Mutti, il balzo del pomodoro: più estero che Italia
La Mutti cambia passo e, nel periodo della pandemia che ha visto in controtendenza positiva i consumi alimentari, inverte il rapporto fra Italia ed estero nel giro d’affari. Il marchio made in Italy dei sughi si internazionalizza, insomma. E l’azienda familiare spicca il balzo per ricavi e guadagni. «Quest’anno venderemo più all’estero che in Italia», annuncia Francesco Mutti, amministratore delegato, azionista e presidente di Centromarca. La previsione è che il volume di vendite sia nel 2021 per oltre il 50% generato all’estero contro il 48% del 2020.
È la prima volta che i volumi delle vendite oltreconfine dell’azienda superano quelli in patria: «Un passaggio importante, del resto all’estero abbiamo investito molto
— dice Mutti —. Ma l’italia è il nostro centro produttivo e vogliamo che resti un punto di riferimento, il mercato nazionale sarà un “primus inter pares”». L’inversione di tendenza si confronta con un export nazionale che, secondo i dati diffusi a inizio febbraio da Coldiretti, nel 2020 è calato del 10,8% (-9,7% il dato Istat), con l’anomalia del settore agroalimentare al +1,4%, trainato da Germania e Stati Uniti. Il gruppo alimentare di Parma chiuderà il bilancio 2020 con un incremento del fatturato del 23% a 465 milioni, anticipa l’amministratore delegato; e con un margine operativo lordo gestionale che s’impenna del 78% rispetto al 2019, a oltre 45 milioni di euro.
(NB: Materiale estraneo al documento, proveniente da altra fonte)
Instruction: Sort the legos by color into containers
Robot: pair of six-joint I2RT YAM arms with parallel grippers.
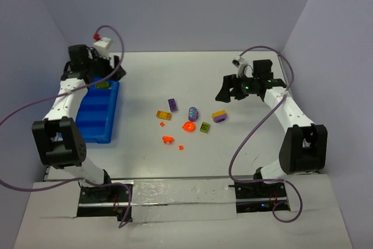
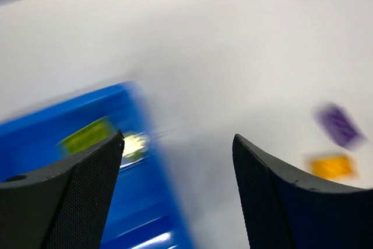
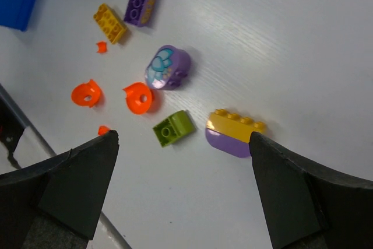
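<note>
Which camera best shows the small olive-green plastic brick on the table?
Right wrist: the small olive-green plastic brick is close, sharp and unobstructed. Top external shows it only as a tiny green speck. Left wrist does not show it.

You've got 9 loose mid-table: 4 orange bits point(image 1: 188, 126), 2 purple bricks point(image 1: 173, 104), 1 yellow brick point(image 1: 164, 115), 1 olive brick point(image 1: 205, 127), 1 yellow/purple brick point(image 1: 220, 116). At 9 o'clock: 1 blue tray point(image 1: 93, 118), 1 olive-yellow pc point(image 1: 103, 85) inside.
</note>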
L’indebitamento netto è dichiarato «prossimo allo zero».
L’anno scorso, dice l’azienda emiliana, le vendite a marchio in Italia sono cresciute del 14% per un totale di 150 mila tonnellate di prodotto vendute. Ora la sua quota di mercato «è del 32,5 % a valore». Prosegue dunque il piano di assunzioni, che sta viaggiando con incrementi intorno al 10% l’anno: nel 2020 Mutti, che a fine anno contava 365 dipendenti a tempo indeterminato, ha assunto 40 persone e ne prevede altre 49 per questo 2021, con la conferma di un altro migliaio per i 70 giorni della campagna di raccolta stagionale. Un dato «in stabile crescita, a fronte della previsione dei volumi produttivi», dicono.
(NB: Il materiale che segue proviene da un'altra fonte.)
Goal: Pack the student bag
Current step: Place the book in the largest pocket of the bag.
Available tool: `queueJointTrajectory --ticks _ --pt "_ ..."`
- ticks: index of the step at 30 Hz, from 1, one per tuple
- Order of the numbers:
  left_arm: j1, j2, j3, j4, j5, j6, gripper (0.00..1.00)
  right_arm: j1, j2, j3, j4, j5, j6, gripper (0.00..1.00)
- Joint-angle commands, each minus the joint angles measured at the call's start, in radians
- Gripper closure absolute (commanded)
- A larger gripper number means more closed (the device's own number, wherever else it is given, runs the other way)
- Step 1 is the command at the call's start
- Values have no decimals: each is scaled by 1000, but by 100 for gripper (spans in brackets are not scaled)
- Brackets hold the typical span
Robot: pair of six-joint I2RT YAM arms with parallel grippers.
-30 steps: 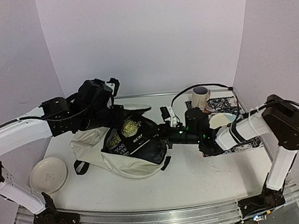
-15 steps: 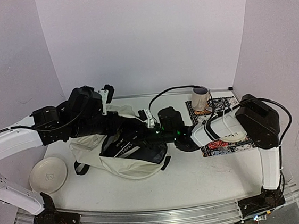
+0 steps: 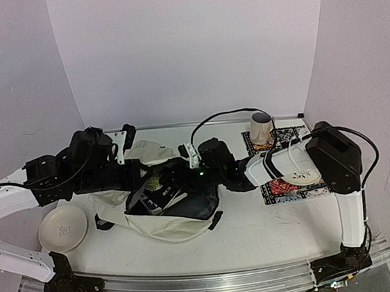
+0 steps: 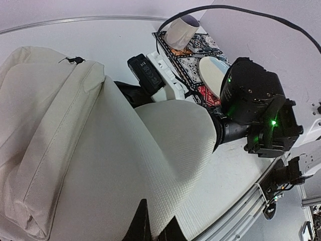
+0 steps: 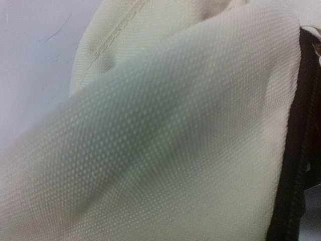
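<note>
Centre-left on the table [image 3: 259, 228], item one: the student bag [image 3: 171, 221], cream fabric, slumped on its side with the mouth gaping and dark lining showing. Contents, as far as I can see them: dark-covered books [image 3: 156, 192], lying tilted just inside the opening. Item two: my left gripper [image 4: 156, 227], at 9 o'clock of the opening, fingers pinched together on a fold of the bag's cream cloth, which rises from them in a ridge across the left wrist view. Item three: my right gripper [image 3: 190, 169], reaching in from 3 o'clock, its tip buried at the bag's mouth. My right wrist camera shows only woven cream fabric and a black seam pressed close, so I cannot tell whether those fingers are apart or together. Item four: white plate [image 3: 63, 228], at 8 o'clock of the bag, just beside it. Item five: patterned red-blue mat [image 3: 283, 190], at 3 o'clock, under my right forearm, bearing a pale dish [image 3: 301, 175]. Item six: cup [image 3: 262, 127], upright, at the mat's far edge, 1 o'clock of the bag.
</note>
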Motion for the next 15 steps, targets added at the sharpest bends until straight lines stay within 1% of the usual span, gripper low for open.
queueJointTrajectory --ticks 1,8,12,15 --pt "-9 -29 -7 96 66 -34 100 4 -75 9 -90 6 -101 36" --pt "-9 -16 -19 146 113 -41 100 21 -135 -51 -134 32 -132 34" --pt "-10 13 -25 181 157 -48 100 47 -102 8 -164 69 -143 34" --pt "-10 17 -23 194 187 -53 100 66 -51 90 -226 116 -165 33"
«Ci aspettavamo un aumento importante dei ricavi nel 2020 dopo anni di semina su diversi mercati — commenta i risultati di bilancio Francesco Mutti —. In Francia, per esempio, abbiamo una leadership consolidata, come nei Paesi nordici. E la Germania ci sta dando risposte superiori al previsto». Dietro l’incremento c’è una domanda di prodotto superiore all’offerta (c’è stato un raccolto più scarso) e una crescita sostenuta delle vendite al dettaglio, «con la riscoperta della cucina casalinga e dei sughi». All’estero invece l’aumento delle vendite è dovuto al food service cioè ai professionisti, i ristoratori, punto d’ingresso nei mercati.
Anche i conti del 2021 sono previsti in forte crescita, ma è chiaro che «sarà rilevante come e quando usciremo dalla pandemia — dice Francesco Mutti —: se fra quattro o cinque mesi riprenderemo il consumo fuori casa oppure no».
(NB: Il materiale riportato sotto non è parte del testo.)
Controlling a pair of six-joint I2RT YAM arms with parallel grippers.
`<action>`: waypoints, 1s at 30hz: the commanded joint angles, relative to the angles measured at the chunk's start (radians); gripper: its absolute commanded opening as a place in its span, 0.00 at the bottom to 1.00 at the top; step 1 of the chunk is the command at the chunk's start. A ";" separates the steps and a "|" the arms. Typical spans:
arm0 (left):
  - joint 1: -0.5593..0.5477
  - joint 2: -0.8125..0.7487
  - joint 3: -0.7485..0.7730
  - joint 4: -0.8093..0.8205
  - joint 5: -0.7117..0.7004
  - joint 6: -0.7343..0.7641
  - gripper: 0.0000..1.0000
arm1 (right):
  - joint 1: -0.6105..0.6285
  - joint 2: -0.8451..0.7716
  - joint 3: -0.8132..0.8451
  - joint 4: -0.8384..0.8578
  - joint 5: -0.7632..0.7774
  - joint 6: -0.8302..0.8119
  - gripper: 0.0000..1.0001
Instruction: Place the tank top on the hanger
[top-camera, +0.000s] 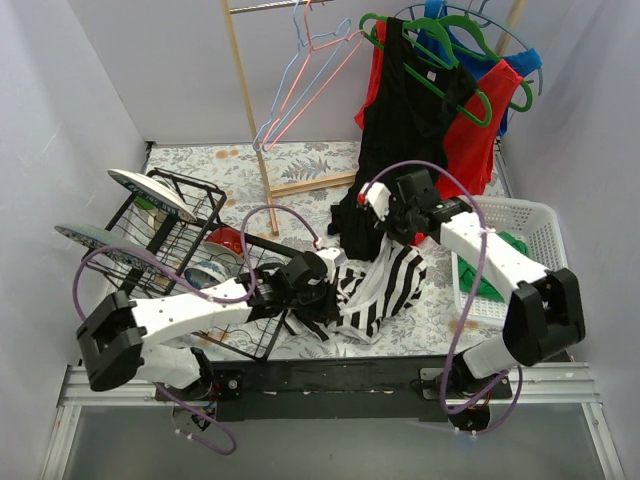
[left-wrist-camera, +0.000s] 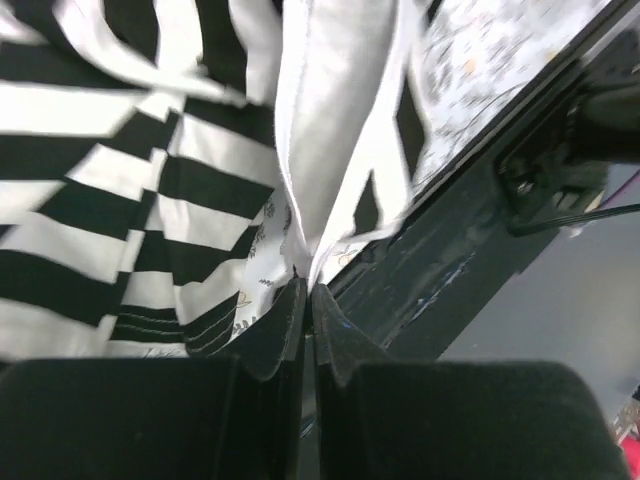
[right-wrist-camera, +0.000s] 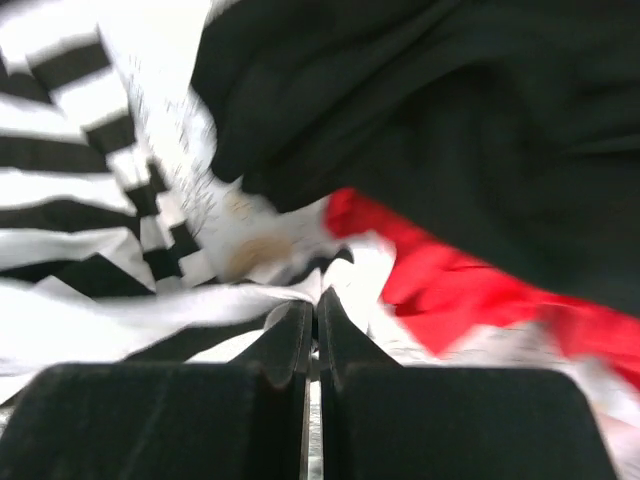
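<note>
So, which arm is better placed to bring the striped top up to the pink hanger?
Right, I think. Both grippers pinch the tank top, but the right gripper holds the end nearer the hanger on the rack; the left gripper is closer to the arms' bases.

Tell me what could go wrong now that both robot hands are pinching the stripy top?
The left gripper pinches only a thin fold of the tank top, so the cloth might slip out when lifted. The right gripper grips right beside the hanging black top and the red top, so it could snag or drag those along.
</note>
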 joint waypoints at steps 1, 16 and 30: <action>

Secondo l’imprenditore l’export, in generale, resta la leva per la ripartenza dell’italia, ma vanno sciolti due nodi: la dimensione delle aziende, «ancora troppo piccola nell’agroalimentare per un mercato molto grande»; e la formazione: «Bisogna ragionare sul lungo termine ed è il capitale umano che ci consentirà di essere tra 20 anni un Paese competitivo e non in declino, come siamo», dice Francesco Mutti.